Я макаю кусочек хрустящего хлеба в сливочный соус на тарелке, перебирая в памяти обрывки воспоминаний, надеясь найти хоть что-нибудь, что объяснило бы, кто я, и помогло понять, каких фрагментов не хватает. Честно говоря, я чувствовала себя в большей безопасности, когда мне грозило обвинение в убийстве Стефано, чем сейчас. По крайней мере тогда мне не казалось, что кто-то целенаправленно пытается меня убить.
Мысленно все время возвращаюсь к разговору с Эшем о том, что Стратеги не могут по собственному желанию стать кем-то другим. Часть меня отказывается в это верить, но я знаю, что эта часть ошибается. Если мне удастся избежать смерти и вернуться домой к папе, я все равно в ловушке. Я могла бы приложить все усилия, чтобы не высовываться, вести настолько незначительную жизнь, что никому не будет интересно, чем я занимаюсь. Но если я останусь в Пембруке, мне придется следовать определенным правилам, иначе я и те, кто мне дорог, окажемся в опасности. И даже если я всю жизнь буду соблюдать правила, это не значит, что опасность меня минует.

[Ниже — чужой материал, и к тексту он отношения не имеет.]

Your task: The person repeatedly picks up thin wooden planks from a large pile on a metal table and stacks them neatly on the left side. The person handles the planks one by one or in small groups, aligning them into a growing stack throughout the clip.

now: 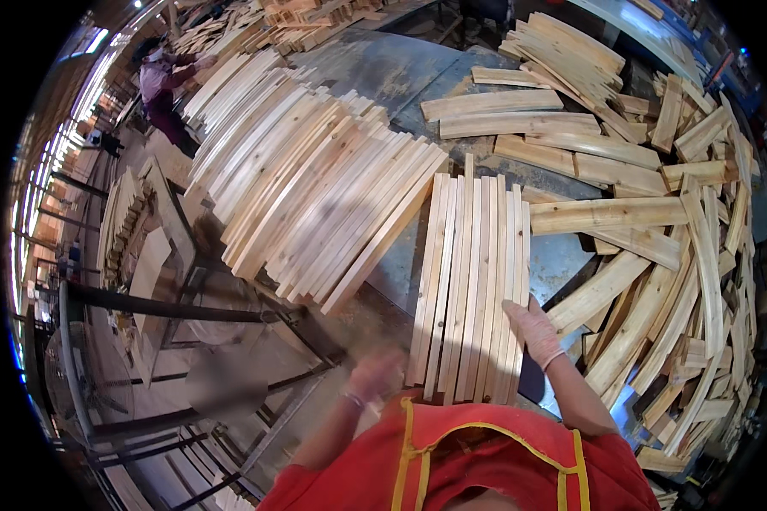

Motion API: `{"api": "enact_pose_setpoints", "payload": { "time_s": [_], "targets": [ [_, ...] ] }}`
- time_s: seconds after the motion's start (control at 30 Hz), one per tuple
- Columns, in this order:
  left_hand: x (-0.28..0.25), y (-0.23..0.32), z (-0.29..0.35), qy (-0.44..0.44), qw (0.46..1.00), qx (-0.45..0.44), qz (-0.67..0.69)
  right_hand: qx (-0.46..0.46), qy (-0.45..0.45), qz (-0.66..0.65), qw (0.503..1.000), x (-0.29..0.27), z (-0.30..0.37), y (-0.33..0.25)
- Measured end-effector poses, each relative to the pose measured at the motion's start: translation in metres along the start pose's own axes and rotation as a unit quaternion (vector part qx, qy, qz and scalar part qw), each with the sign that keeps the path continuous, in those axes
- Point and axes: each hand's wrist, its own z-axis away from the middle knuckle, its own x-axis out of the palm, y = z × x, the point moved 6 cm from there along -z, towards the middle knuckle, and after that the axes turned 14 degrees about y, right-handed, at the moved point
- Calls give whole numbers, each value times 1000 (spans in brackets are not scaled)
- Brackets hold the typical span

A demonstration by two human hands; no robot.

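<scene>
Head view: we see the right hand (533, 330), gloved and open, pressed flat on the right edge of a row of wooden slats (471, 285) at the worktop's (400, 72) near edge. The left hand (373, 375) is blurred; its grip cannot be told.

The person wears a red short-sleeved top with a red apron (477, 464) over it, edged in yellow straps. Thin pale gloves cover both hands: the right hand (537, 332) clearly, the left hand (373, 375) blurred.
</scene>
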Motion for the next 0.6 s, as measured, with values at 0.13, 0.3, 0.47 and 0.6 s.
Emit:
{"api": "enact_pose_setpoints", "payload": {
  "time_s": [0.13,0.3,0.47,0.6],
  "targets": [
    [21,55,-50,-1,999,27,46,115,-59,60,990,-6,11,-34],
    [93,105,-18,-33,988,139,-53,-28,-151,197,968,-5,0,-45],
    [91,198,16,17,935,103,-340,155,-113,0,981,-15,-15,-15],
    [80,223,-14,11,922,109,-372,33,-127,-76,988,3,-36,-47]
  ]
}}
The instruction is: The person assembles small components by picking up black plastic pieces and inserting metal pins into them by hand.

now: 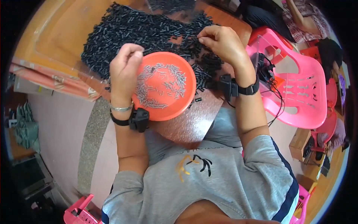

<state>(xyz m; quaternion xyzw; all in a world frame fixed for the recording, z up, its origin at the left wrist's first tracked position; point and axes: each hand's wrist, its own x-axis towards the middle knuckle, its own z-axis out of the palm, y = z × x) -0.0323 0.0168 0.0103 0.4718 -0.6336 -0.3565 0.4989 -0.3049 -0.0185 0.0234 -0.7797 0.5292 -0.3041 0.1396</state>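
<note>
A round orange dish (190, 93) stands in front of me, holding many small silvery metal pins (175, 80). My left hand (125, 69) is over the dish's left rim, its fingers curled and thumb against the forefinger; whatever they may hold is too small to make out. Behind the dish spreads a large heap of short black cylindrical pieces (123, 30). At the heap's right side my right hand (223, 41) is closed in a pinch, fingertips just over the black pieces. I cannot make out what is between them.
The wooden table (56, 41) carries the heap and dish. A pink plastic chair (302, 86) stands at the right, with black cables (279, 100) hanging by it. Another person (307, 22) sits at the far right. A cardboard box (299, 143) is on the right.
</note>
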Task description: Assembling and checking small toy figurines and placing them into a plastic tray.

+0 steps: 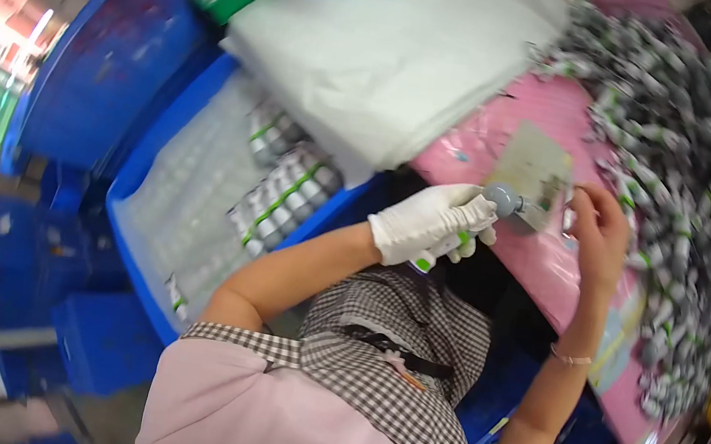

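Note:
My left hand [428, 226], in a white glove, is closed around a small item with a round grey head [499, 199] and a white-and-green body. The item's head points toward the right, above the near edge of the pink-covered table [557, 105]. My bare right hand [600, 231] is beside it with curled fingers. Something small and shiny shows at its fingertips, too blurred to name. Between and beyond the hands, a small translucent tray [526, 160] lies on the pink cover, holding some small dark bits.
A large heap of similar grey, white and green items [685, 170] covers the table's right side. To the left, a blue crate [123, 206] holds bundled rows of them [285, 198] and clear plastic. White sheets [382, 42] overlap its far end. More blue bins [112, 66] stand farther left.

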Motion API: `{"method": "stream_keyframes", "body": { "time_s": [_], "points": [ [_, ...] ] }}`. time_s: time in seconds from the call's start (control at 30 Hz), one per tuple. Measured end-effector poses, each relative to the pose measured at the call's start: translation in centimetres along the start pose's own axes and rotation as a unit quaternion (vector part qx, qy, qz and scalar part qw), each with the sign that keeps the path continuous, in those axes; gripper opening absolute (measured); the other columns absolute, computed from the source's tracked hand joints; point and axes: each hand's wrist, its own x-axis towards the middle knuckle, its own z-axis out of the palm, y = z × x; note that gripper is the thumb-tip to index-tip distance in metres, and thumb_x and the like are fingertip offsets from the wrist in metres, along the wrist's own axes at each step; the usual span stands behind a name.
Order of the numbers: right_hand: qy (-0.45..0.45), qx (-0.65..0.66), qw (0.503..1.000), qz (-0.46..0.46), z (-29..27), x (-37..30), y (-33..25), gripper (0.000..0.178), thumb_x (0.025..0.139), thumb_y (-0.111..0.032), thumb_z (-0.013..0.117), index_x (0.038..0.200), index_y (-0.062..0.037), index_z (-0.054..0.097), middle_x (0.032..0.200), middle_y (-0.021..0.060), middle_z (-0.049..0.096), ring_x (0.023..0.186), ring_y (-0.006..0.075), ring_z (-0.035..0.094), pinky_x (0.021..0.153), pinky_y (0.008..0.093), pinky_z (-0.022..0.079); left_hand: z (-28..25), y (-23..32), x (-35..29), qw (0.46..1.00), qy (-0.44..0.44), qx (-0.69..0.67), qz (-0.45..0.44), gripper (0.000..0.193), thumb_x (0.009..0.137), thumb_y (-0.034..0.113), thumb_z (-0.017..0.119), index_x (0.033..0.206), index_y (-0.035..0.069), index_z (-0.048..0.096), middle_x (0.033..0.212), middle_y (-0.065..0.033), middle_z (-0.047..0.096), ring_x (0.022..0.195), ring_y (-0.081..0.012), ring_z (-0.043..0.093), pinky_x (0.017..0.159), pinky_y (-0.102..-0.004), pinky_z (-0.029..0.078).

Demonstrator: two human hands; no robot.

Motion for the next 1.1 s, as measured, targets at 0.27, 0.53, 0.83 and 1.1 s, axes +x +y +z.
{"method": "stream_keyframes", "body": {
  "time_s": [0.27, 0.53, 0.83, 1.1],
  "points": [
    [-0.075, 0.085, 0.992, -0.054, 4.1, -2.0, -2.7, 0.033, 0.085, -0.010, 0.064, 0.116, -0.0017, 0.059, 0.102, 0.0045, 0.063, 0.067, 0.0038, 0.054, 0.062, 0.0201, 0.048, -19.1, -1.7, -18.4, 0.575, 0.419, 0.660, -0.240, 0.033, 0.075, 0.030, 0.065, 0.098, 0.007, 0.066, 0.096, -0.0184, 0.065, 0.091, -0.0339, 0.062, 0.078, -0.0416, 0.048],
    [-0.005, 0.037, 0.999, -0.035, 2.1, -2.4, -1.3, 0.023, 0.088, -0.012, 0.061, 0.107, 0.0011, 0.064, 0.094, 0.0045, 0.065, 0.071, 0.0058, 0.055, 0.064, 0.0205, 0.046, -32.4, -10.8, -17.3, 0.591, 0.250, 0.756, 0.133, 0.021, 0.068, 0.006, 0.058, 0.088, 0.011, 0.062, 0.084, -0.0107, 0.060, 0.086, -0.0309, 0.058, 0.089, -0.0482, 0.042],
    [0.304, 0.149, 0.941, 0.000, -6.6, -1.1, 4.0, 0.017, 0.087, -0.011, 0.062, 0.096, 0.0022, 0.067, 0.085, 0.0031, 0.066, 0.067, 0.0067, 0.056, 0.063, 0.0200, 0.046, -32.9, -15.5, -16.8, 0.589, 0.347, 0.708, 0.178, 0.036, 0.076, -0.003, 0.055, 0.109, 0.008, 0.064, 0.096, -0.0172, 0.059, 0.088, -0.0318, 0.058, 0.075, -0.0370, 0.047],
    [0.194, -0.454, 0.869, -0.036, -5.2, 6.8, 6.4, 0.029, 0.073, -0.020, 0.067, 0.096, -0.0031, 0.063, 0.091, 0.0150, 0.065, 0.085, 0.0338, 0.061, 0.078, 0.0426, 0.049, -30.3, -13.0, -15.8, 0.550, 0.468, 0.678, 0.140, 0.030, 0.084, 0.000, 0.050, 0.113, -0.001, 0.057, 0.110, -0.0196, 0.054, 0.100, -0.0354, 0.055, 0.087, -0.0392, 0.045]
  ]
}}
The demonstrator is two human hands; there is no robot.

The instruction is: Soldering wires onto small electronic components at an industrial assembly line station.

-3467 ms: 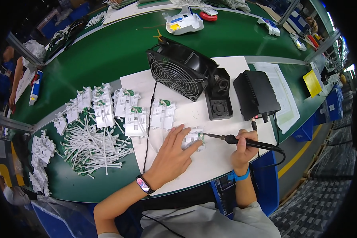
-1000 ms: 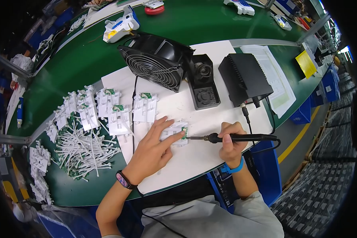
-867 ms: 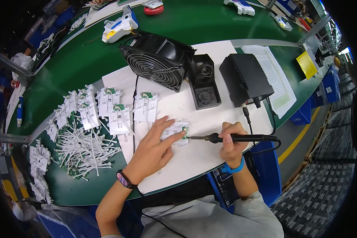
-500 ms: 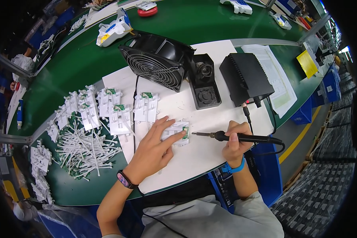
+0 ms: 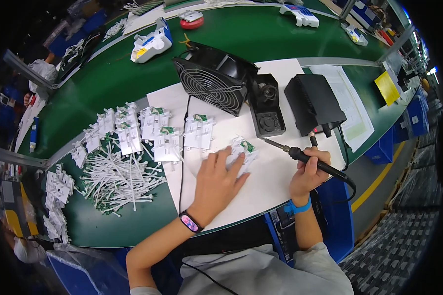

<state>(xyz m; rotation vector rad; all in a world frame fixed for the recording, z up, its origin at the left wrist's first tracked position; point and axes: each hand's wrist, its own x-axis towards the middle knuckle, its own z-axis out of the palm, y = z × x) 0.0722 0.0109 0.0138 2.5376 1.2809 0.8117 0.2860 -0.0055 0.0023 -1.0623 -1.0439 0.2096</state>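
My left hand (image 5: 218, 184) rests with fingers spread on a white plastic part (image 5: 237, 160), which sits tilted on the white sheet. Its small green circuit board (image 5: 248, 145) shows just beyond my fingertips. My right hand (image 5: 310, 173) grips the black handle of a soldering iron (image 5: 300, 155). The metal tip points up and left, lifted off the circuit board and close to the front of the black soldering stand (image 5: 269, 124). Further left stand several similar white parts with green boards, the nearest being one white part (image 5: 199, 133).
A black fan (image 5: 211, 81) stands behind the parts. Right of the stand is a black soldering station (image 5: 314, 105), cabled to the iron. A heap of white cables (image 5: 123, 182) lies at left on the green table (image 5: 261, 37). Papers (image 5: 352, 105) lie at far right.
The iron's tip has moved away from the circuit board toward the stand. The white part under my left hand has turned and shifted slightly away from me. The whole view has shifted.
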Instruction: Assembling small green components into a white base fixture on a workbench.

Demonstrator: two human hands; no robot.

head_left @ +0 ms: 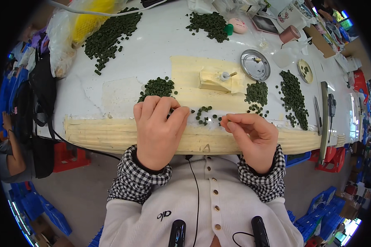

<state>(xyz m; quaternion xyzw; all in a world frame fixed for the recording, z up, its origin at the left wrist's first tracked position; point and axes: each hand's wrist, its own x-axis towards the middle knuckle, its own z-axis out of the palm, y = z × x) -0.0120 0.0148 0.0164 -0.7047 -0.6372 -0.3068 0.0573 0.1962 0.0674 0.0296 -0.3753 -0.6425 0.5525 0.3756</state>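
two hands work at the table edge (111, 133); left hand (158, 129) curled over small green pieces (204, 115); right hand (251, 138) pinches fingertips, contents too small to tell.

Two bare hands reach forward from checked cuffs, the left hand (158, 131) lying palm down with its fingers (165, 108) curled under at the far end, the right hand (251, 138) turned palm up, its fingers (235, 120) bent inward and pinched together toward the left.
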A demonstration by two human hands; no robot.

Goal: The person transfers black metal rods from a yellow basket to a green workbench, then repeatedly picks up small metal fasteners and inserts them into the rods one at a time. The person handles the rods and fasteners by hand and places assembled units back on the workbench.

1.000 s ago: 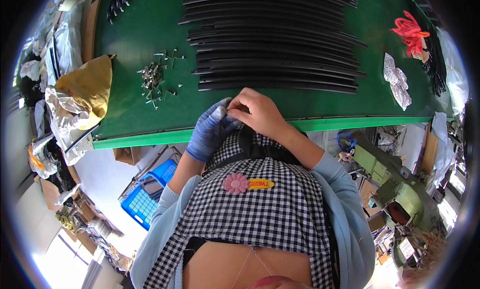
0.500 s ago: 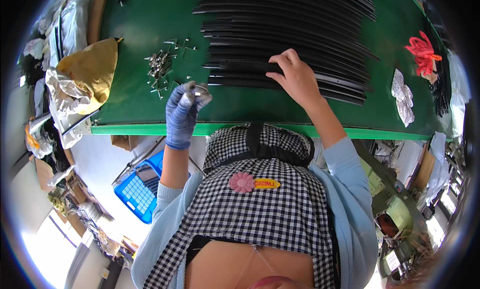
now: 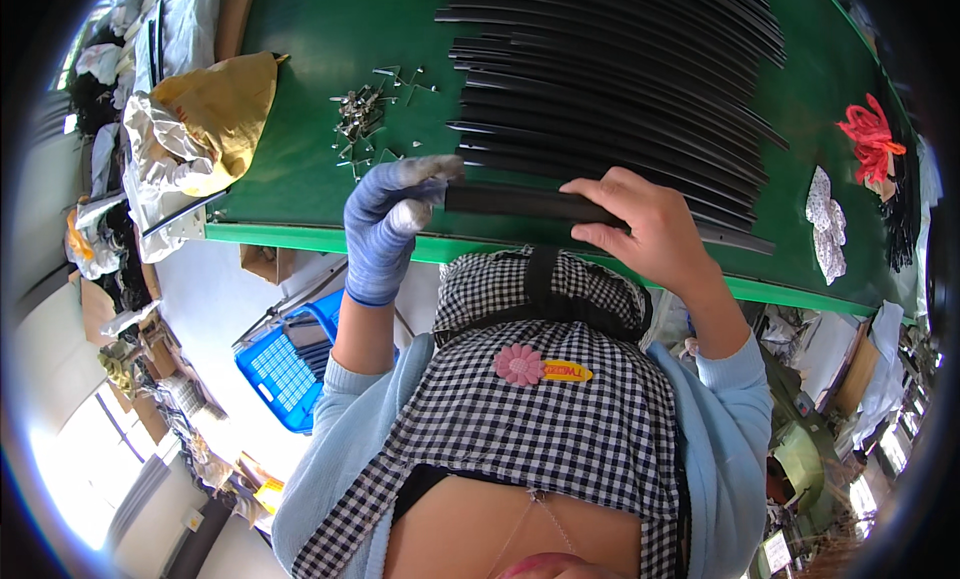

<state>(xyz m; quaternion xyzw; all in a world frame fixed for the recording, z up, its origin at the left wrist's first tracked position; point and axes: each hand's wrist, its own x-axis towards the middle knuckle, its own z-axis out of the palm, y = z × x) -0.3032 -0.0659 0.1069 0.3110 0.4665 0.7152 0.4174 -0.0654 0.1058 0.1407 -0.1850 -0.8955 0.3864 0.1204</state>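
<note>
Currently | hands (image 3: 655, 229), one knit-gloved, at straight black strip (image 3: 510, 201) | smooth green tabletop (image 3: 295, 164)

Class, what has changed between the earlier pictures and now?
The bare right hand parted from the gloved left hand, reached forward and now holds a black strip, drawn nearer, with its left end by the left hand. The metal pieces and red bundle lie as before.

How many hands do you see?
2: the gloved left hand, by the left end of a black strip, and the bare right hand, holding that strip farther right. No others show.
</note>
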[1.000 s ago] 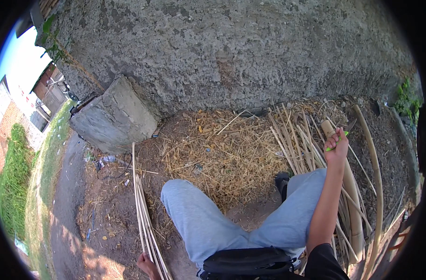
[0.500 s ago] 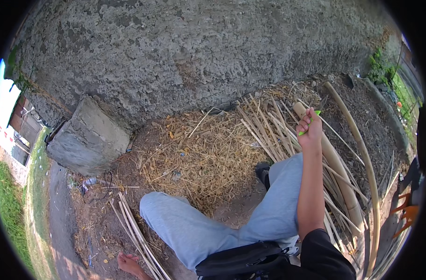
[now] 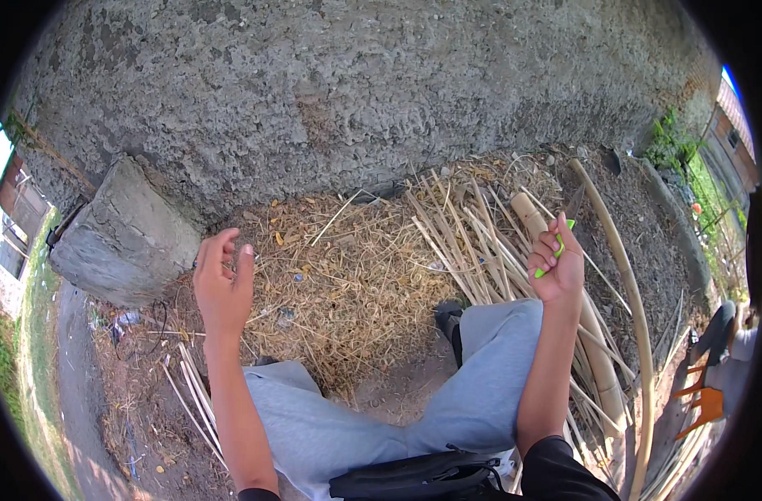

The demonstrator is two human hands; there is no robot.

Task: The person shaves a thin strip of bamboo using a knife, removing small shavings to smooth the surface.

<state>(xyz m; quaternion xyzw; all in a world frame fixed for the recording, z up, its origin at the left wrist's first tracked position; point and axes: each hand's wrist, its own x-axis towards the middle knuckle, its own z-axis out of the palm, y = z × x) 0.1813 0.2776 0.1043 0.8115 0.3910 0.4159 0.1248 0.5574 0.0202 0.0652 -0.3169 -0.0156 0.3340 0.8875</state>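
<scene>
My right hand (image 3: 558, 265) is closed round the bright green handle of a knife (image 3: 568, 230), its dark blade pointing up and away toward the wall. It is held above my right knee, in front of a pile of split bamboo strips (image 3: 473, 238) and a thick bamboo pole (image 3: 599, 367). My left hand (image 3: 224, 282) is raised over the ground at the left with bent fingers apart, holding nothing. Below it, beside my left leg, lie several pale bamboo strips (image 3: 199, 397).
A rough grey wall (image 3: 381, 92) runs across the far side. A concrete block (image 3: 129, 238) stands at the left. Dry shavings (image 3: 356, 292) cover the ground between my legs. A long curved bamboo pole (image 3: 627, 275) lies at the right, near a person beside an orange object (image 3: 702, 405).
My left hand has come up from low beside the strips at the left into the space before my left knee. My right hand keeps hold of the knife.
</scene>
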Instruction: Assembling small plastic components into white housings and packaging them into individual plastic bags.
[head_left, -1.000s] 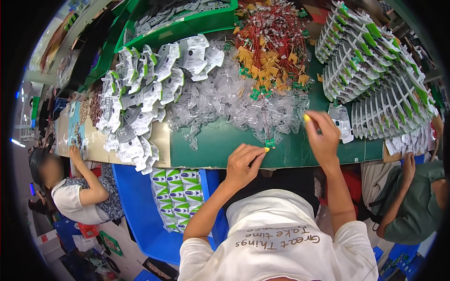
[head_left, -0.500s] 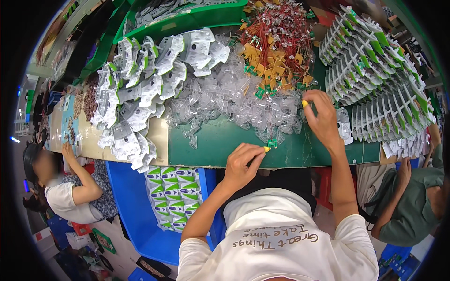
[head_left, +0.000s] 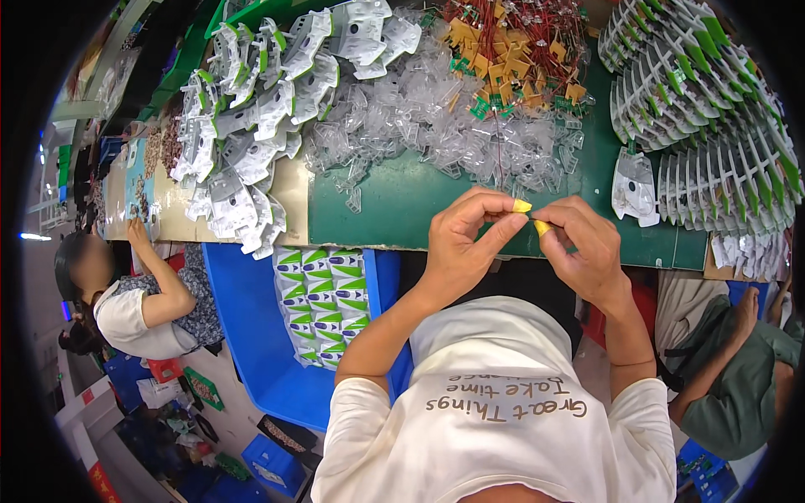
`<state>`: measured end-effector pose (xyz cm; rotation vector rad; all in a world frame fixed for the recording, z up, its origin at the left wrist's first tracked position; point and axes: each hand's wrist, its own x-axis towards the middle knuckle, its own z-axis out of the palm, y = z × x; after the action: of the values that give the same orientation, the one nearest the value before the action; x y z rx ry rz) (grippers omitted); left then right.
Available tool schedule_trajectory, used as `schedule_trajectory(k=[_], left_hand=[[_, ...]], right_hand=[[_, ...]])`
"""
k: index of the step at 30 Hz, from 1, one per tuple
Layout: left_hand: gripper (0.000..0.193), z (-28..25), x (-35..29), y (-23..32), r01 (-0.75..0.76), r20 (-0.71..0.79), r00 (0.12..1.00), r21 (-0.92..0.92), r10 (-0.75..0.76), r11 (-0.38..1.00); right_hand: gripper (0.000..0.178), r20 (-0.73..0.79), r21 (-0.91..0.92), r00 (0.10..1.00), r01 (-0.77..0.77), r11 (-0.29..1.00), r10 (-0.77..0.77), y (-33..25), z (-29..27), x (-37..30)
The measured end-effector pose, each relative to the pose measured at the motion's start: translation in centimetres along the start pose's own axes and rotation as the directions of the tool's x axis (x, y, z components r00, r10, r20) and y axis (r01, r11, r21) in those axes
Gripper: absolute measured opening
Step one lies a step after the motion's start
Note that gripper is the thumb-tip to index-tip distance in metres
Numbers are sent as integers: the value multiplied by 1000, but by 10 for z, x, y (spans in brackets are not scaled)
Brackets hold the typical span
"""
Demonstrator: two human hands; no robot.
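Note:
My left hand and my right hand meet over the near edge of the green bench, thumbs and forefingers pinched, nearly tip to tip. Yellow finger covers show on both. A tiny dark piece sits between the fingertips, too small and covered to name. One thin red wire runs from the heap of wired orange and green circuit boards down towards my left fingers, its near end hidden. Just beyond my hands lie many clear plastic pieces.
White-and-green curved housings are piled at left. Rows of similar housings stand at right, with one loose white housing beside them. A blue bin holds packed white-and-green parts. A co-worker sits left, another right.
My right hand has come down and left from the wire heap to meet my left hand. The small green board by my left fingertips is now hidden. The whole view has shifted.

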<state>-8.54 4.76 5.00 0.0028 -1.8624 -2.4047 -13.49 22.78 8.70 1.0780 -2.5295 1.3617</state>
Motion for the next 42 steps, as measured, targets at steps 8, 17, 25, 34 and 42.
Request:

Приходится верить, что у папы не было иного выбора, кроме как отправить меня сюда, иначе я вряд ли смогу его простить. Он сказал, я должна поехать в эту школу ради собственной безопасности – ну, не смешно ли? Я уже не знаю, кому могу доверять и что из того, что он мне говорил, действительно правда. Может, я начну лучше во всем разбираться, когда пройду интенсивную подготовку у Лейлы.
…Я подношу руки к костру и грею их. В воздухе чувствуется приближение осенней прохлады и запах угасающих листьев, хотя они только-только начали менять цвет.
– Почему я никогда не видела, чтобы ты с кем-нибудь встречалась, тетя Джо? – спрашиваю я, поднимая глаза. – Ты такая веселая и крутая, и мне трудно представить, что поклонники не сбиваются с ног, чтобы пригласить тебя на свидание.
Тетя Джо потягивает сидр с ромом, в котором, как мне кажется, значительно больше рома, и откидывается на спинку складного стула.
– Не у всех замечательных людей бывают долгосрочные отношения, Нова. Некоторые из нас просто слишком умны, чтобы позволить окрутить себя, – говорит она. – Кроме того, ты можешь себе представить, чтобы я до конца жизни терпела кого-то подобного? – Она кивает в сторону папиной палатки, из которой доносится зычный храп. – Я и так уже думаю запустить в него камнем.
Я смеюсь.
– Но ты всегда говорила, что, когда была маленькой, думала, что у тебя будет пятеро детей.
– Ах, но потом Матильда родила тебя, и ты была само совершенство, с этими твоими розовыми щечками и удивительным смехом. Как ты смеялась… – говорит она, качая головой. – Знаешь, от твоего смеха я могла расплакаться. Вижу, ты смотришь на меня как на сентиментальную дурочку, и, кто знает, возможно, я такая и есть, но это правда. Бывало, твой отец зайдет в комнату, а мы все в истерике. Ты хохочешь, а мы с твоей мамой рыдаем, потому что не можем сдержать слез при виде такого очарования. И поскольку ты была столь идеальным ребенком, я подумала, что если у меня не будет твоей точной копии, то придется назвать ребенка Секондо
[11] и одевать его в твою старую одежду.– Прекрати, что ты мне голову морочишь, – с улыбкой говорю я.
– Ты не веришь этому правдивому лицу? – Она смешно шевелит бровями.